BoRONG (serahkan) angGA (diri) saWARga (sekeluarga) meSI (memuat, berisi) marTAya
(sejahtera). Serahkan diri sekeluarga untuk agar tercapai sejahtera.
Pasrah atas semua yang akan terjadi, menyerahkan diri agar kehidupan menjadi sejahtera,
terhindar kerepotan yang tak perlu, hati menjadi tenang karena kepatuhan kepada Sang
Pencipta.
Gatra terakhir ini juga memuat sandi asma, yakni nama yang disembunyikan. Perhatikan suku
kata yang berhuruf besar jika dikumpulkan akan membentuk nama: RONGGAWARSITA.

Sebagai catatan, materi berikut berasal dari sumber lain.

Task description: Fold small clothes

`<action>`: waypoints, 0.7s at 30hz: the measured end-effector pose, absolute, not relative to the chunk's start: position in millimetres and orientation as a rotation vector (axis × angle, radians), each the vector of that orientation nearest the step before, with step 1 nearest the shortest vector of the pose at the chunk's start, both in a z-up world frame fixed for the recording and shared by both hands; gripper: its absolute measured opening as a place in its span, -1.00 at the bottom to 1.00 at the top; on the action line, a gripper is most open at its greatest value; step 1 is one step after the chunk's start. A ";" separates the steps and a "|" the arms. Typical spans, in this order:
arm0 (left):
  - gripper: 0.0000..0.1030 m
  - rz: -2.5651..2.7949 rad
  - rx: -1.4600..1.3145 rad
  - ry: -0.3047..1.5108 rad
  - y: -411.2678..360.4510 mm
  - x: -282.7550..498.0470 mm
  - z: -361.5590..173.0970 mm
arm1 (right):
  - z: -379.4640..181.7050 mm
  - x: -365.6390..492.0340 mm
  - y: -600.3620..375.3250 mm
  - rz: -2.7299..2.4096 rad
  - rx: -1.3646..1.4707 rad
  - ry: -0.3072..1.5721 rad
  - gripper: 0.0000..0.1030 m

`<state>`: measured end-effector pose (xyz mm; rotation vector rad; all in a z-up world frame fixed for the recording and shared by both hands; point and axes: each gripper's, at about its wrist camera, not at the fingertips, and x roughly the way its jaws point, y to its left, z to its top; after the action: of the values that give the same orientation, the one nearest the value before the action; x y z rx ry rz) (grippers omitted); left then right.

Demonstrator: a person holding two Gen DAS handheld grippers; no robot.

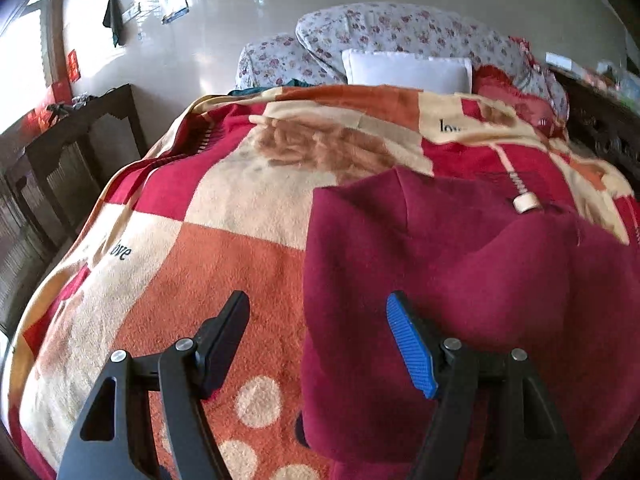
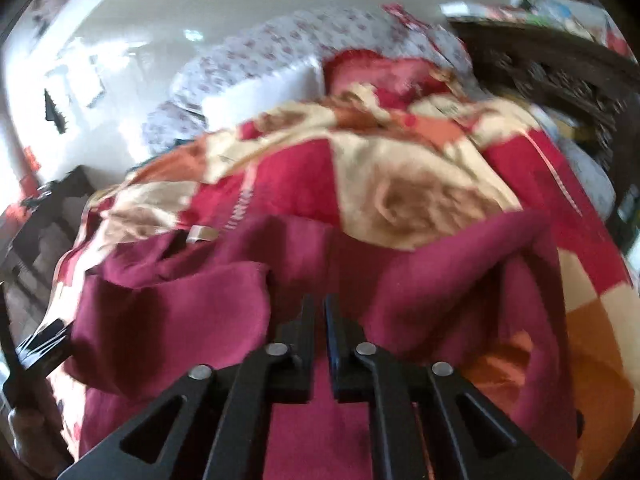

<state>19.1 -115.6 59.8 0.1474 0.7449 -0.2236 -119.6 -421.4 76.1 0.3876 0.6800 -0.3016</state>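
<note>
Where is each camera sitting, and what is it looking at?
Left wrist: on the left hand-held gripper, looking along its open fingers across the blanket to the pillows; maroon garment to its right.
Right wrist: on the right hand-held gripper, fingers nearly closed, looking over the bunched maroon garment.
Both show garment, blanket, pillows.

Your work surface: a bed under a patchwork blanket of red, orange and cream. On it, right of frame, lies a maroon garment; at top, a white pillow and floral bedding.
</note>
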 end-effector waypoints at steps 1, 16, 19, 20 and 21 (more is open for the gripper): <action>0.37 -0.225 0.143 0.748 -115.2 19.1 61.2 | 77.6 -116.5 -418.3 -0.297 0.384 0.682 0.17; 0.42 -0.198 0.138 0.749 -121.6 21.7 62.0 | 83.4 -129.7 -422.8 -0.381 0.324 0.659 -0.90; 0.42 -0.191 0.142 0.791 -128.6 28.5 48.3 | 66.2 -114.8 -425.6 -0.379 0.310 0.752 -0.83; 0.42 -0.193 0.142 0.804 -129.3 28.2 45.7 | 64.5 -114.1 -425.7 -0.374 0.319 0.775 -0.76; 0.42 -0.196 0.137 0.802 -128.6 25.7 46.0 | 66.5 -118.6 -425.5 -0.366 0.339 0.764 -0.51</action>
<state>25.7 -128.6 46.0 0.1369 0.8021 -0.1962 -118.6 -425.5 66.5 0.3390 0.7636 -0.3659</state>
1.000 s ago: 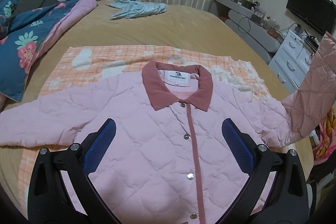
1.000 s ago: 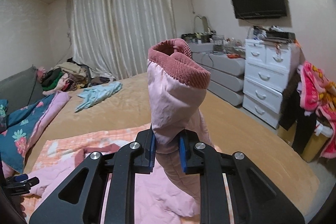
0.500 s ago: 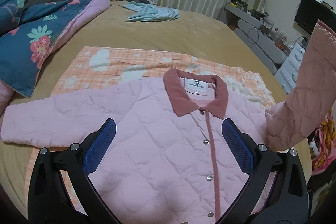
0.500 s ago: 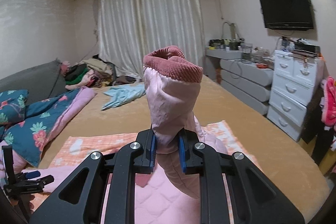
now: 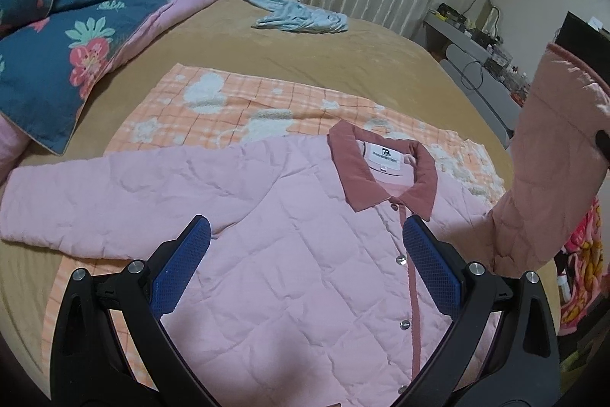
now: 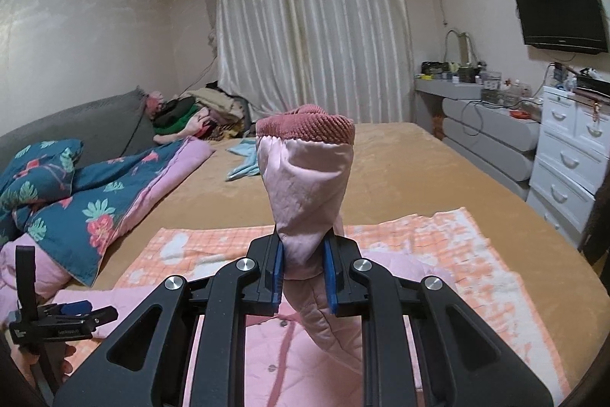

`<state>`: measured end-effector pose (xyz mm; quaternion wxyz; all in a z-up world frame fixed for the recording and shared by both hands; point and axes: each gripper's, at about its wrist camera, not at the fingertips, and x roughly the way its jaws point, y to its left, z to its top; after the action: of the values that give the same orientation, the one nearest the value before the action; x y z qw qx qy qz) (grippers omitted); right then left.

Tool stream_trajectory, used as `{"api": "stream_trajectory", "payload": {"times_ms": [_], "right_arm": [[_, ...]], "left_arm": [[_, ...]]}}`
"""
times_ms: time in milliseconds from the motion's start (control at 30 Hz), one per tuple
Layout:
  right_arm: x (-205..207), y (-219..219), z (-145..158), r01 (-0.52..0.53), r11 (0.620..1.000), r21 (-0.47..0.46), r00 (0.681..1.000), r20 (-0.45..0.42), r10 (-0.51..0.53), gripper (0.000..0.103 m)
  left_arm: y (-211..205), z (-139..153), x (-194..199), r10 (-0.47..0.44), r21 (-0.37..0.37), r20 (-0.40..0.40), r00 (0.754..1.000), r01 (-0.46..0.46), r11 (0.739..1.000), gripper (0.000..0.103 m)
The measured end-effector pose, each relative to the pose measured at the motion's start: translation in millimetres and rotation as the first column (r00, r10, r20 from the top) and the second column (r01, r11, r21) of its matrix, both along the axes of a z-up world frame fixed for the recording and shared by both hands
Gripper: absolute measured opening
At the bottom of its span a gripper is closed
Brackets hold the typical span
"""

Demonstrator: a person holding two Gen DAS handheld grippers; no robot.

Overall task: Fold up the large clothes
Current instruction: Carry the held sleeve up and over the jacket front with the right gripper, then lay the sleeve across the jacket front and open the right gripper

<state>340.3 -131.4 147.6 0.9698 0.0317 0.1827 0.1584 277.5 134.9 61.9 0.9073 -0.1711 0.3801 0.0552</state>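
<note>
a pink quilted jacket is spread front-up on an orange checked blanket on the bed, its dark pink collar toward the far side. the jacket's right-hand sleeve is held raised above the bed, pinched just below its ribbed cuff by the closed fingers of the right gripper. the left gripper is held over the jacket's chest with its fingers wide apart and nothing between them. a floral quilt is seen at the far left.
</note>
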Motion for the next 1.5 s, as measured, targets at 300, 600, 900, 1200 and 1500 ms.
{"api": "stream_trajectory", "payload": {"times_ms": [300,600,900,1200,1500], "right_arm": [[11.6,48.5,-38.7,-0.089,0.996,0.010,0.995,-0.051,0.089,0.016],[14.1,100.8,-91.8,-0.165,0.986,-0.017,0.980,-0.112,0.162,0.016],[8.2,141.7,-145.6,-0.251,0.966,-0.064,0.953,-0.193,0.235,0.016],[-8.3,179.8,-195.6,-0.346,0.933,-0.094,0.904,-0.301,0.305,0.027],[-27.4,168.7,-202.0,-0.416,0.909,-0.012,0.847,-0.371,0.382,0.075]], "left_arm": [[21.2,-17.3,0.6,0.018,-0.069,-0.010,1.000,-0.019,0.997,0.095],[41.8,-32.5,-2.7,0.034,-0.167,-0.004,0.999,-0.035,0.985,0.095],[51.2,-45.7,-1.1,0.015,-0.303,0.019,1.000,-0.008,0.953,0.095],[53.0,-69.5,4.5,0.008,-0.403,-0.022,1.000,-0.016,0.915,0.095],[44.5,-93.2,7.9,-0.021,-0.445,-0.072,0.997,-0.014,0.896,0.095]]}}
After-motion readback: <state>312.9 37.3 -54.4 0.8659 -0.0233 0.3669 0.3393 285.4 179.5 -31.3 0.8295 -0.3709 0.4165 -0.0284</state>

Sekian kajian serat Kalatidha. Semoga memberi manfaat kepada para pembaca yang
berkenan mampir ke blog ini. Saya doakan Anda semua panjang umur, murah rejeki dan
berhati tenang di akhir kehidupan, sebagaimana yang telah dicapai oleh sang pujangga Ki
Ranggawarsita rahimahullah.
Wallahu a’lam.

Catatan kecil:
Inilah doa dan harapan Raden Ngabehi Ranggawarsita dalam menghadapi masa tuanya.
Setelah beliau tersingkir dari dunia politik saat itu. Raja terakhir yang kepada beliau
mengabdi adalah Sri Paku Buwana IX. Hubungan sang pujangga dengan raja memang
kurang harmonis karena intrik politik saat itu. Ini pula sebabnya mengapa Ranggawarsita tak
kunjung diangkat sebagai bupati (biasanya bergelar Tumenggung).